Matthew Phelps

Advisor: Maria Diuk-Wasser


From May to August 2013, a team comprised of one postdoctoral fellow, a PhD student, three undergraduate students and myself, will collect host-seeking nymphal tick samples from 80 - 100 sites throughout the distribution of Ixodes scapularis ticks in New England states; the distribution of Bm infection is expected to represent a subset of that area. Sample sites will be selected using a stratified random design by overlaying a hexagonal grid over the study region using ArcGIS, and selecting random sites from all available state parks or other natural wildlife areas in each grid cell. Each site will be sampled twice over the summer using a standard tick-dragging technique - we will drag five 200 meter transects and use this to estimate infected and non-infected nymphal tick density.
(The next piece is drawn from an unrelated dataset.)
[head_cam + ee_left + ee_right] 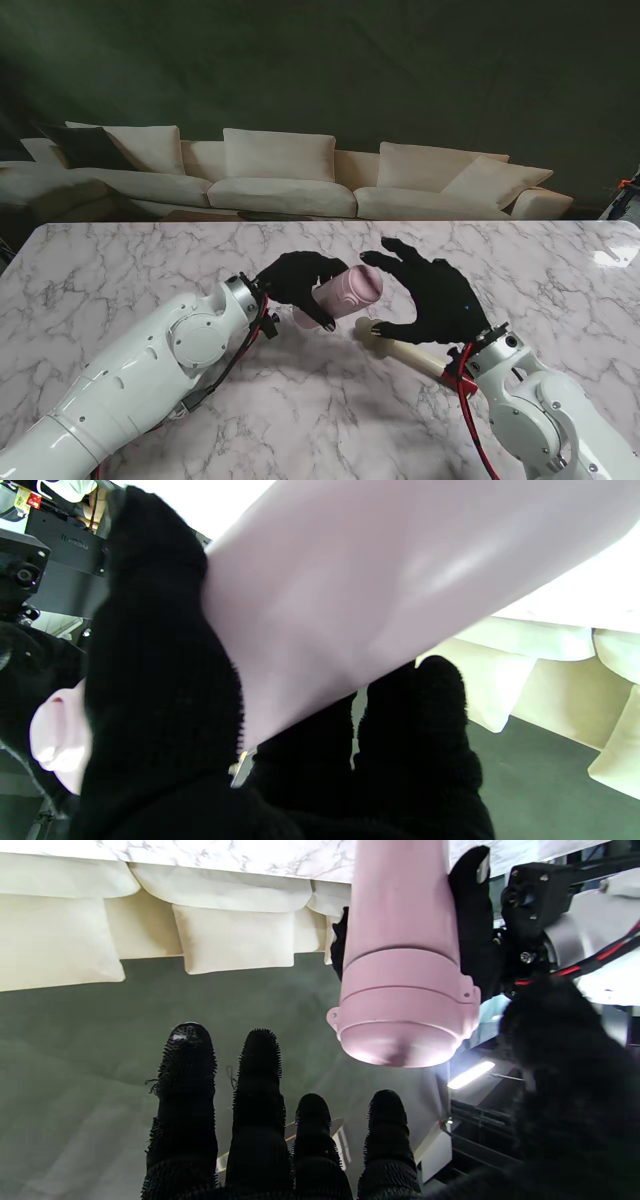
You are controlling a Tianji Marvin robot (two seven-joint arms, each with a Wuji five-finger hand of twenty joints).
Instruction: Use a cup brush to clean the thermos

Along with tick infection data, I will collect data on local environmental factors such as temperature, humidity and leaf litter composition along the transects where ticks are collected. Further environmental data, including climate data, topographic, land use and landscape fragmentation metrics will be downloaded from existing datasets. The tick collecting will be done over weekly trips to different parts of the study area and involve camping at state parks to minimize costs. Data from the collection trips will be geo-referenced using handheld GPS units. The data analysis will involve developing a Bm infection risk map by developing a spatially explicit model of the density of infected nymphs based on the local value of the covariates collected in the field or from existing datasets.  The predictive model will then be run for all pixels in the study area to generate a continuous risk surface.